▸ Problem to work on
Starting with the line containing "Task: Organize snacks" and going on through the line containing "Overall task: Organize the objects", return the lines of the data below exactly, and only those.

▸ Material provided

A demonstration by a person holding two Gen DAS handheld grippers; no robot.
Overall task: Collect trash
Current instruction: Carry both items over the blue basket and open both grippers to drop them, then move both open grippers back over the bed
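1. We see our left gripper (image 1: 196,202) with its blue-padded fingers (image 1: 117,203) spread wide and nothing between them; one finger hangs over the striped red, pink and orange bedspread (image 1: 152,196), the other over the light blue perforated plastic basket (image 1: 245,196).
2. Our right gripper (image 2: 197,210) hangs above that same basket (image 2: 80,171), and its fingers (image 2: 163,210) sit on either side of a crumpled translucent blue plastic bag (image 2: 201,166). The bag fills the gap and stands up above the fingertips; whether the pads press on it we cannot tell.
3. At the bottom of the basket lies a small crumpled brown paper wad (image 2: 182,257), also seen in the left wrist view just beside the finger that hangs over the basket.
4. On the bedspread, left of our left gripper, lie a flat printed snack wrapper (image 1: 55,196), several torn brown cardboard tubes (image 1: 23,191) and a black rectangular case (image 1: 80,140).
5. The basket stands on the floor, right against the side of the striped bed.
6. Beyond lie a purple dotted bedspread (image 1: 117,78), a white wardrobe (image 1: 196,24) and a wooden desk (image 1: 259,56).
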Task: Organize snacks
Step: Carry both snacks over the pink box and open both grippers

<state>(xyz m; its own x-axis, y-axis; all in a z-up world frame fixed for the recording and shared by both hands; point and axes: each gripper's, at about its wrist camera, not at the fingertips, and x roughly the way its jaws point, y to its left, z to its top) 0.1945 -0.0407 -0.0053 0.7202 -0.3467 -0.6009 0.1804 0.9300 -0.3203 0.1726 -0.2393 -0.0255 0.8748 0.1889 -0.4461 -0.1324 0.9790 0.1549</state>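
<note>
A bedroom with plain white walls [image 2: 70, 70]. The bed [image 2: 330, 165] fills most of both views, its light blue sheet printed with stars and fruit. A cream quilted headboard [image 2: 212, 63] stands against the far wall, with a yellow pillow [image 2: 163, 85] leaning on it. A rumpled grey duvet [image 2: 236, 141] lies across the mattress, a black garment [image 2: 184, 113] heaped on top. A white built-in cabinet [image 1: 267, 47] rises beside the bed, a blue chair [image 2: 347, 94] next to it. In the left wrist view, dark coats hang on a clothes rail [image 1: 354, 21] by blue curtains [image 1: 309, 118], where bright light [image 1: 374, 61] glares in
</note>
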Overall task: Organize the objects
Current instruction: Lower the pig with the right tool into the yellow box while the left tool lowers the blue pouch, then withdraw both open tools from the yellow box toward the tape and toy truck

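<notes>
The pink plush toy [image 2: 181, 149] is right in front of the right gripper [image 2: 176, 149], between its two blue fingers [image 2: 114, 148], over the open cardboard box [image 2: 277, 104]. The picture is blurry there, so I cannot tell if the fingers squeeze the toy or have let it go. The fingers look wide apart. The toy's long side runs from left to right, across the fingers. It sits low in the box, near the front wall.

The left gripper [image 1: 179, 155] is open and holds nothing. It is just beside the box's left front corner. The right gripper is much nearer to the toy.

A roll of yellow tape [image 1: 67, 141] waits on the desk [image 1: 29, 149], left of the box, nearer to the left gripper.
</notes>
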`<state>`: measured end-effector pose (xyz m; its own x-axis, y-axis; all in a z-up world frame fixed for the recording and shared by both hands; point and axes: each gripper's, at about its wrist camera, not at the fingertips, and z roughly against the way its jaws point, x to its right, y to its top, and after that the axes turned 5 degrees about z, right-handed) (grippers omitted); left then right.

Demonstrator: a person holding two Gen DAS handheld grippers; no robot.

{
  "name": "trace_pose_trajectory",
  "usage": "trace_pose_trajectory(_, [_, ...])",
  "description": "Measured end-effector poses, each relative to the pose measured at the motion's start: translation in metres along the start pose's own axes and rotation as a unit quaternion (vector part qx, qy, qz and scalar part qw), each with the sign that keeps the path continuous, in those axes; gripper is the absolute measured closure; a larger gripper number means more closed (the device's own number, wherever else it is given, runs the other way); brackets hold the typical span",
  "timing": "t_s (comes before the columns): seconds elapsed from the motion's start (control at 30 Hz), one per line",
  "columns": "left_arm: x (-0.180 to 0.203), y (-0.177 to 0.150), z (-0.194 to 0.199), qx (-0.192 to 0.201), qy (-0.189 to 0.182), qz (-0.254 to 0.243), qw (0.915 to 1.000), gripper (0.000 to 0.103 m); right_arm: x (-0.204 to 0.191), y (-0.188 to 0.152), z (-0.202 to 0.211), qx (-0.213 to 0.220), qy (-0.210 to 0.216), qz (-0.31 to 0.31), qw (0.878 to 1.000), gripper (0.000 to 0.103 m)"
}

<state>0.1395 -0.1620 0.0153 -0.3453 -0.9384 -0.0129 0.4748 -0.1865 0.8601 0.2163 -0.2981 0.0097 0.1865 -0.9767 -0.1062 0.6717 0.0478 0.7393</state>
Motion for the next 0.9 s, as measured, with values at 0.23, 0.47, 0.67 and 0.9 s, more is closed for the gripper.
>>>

▸ Task output
Task: Organize snacks
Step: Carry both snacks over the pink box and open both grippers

<state>(xyz m; its own x-axis, y-axis; all in a z-up world frame fixed for the recording and shared by both hands; point and axes: each gripper's, at about its wrist camera, not at the fingertips, and x roughly the way its jaws point, y to its left, z to its top) 0.1945 -0.0407 -0.0053 0.7202 -0.3467 -0.6009 0.1804 0.9300 -0.3203 0.1726 -0.2393 -0.0255 0.8748 0.1889 -0.4461 -0.1324 0.9790 0.1549</state>
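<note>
A bedroom with plain white walls [image 2: 70, 70]. The bed [image 2: 330, 165] fills most of both views, its light blue sheet printed with stars and fruit. A cream quilted headboard [image 2: 212, 63] stands against the far wall, with a yellow pillow [image 2: 163, 85] leaning on it. A rumpled grey duvet [image 2: 236, 141] lies across the mattress, a black garment [image 2: 184, 113] heaped on top. A white built-in cabinet [image 1: 267, 47] rises beside the bed, a blue chair [image 2: 347, 94] next to it. In the left wrist view, dark coats hang on a clothes rail [image 1: 354, 21] by blue curtains [image 1: 309, 118], where bright light [image 1: 374, 61] glares in
</note>
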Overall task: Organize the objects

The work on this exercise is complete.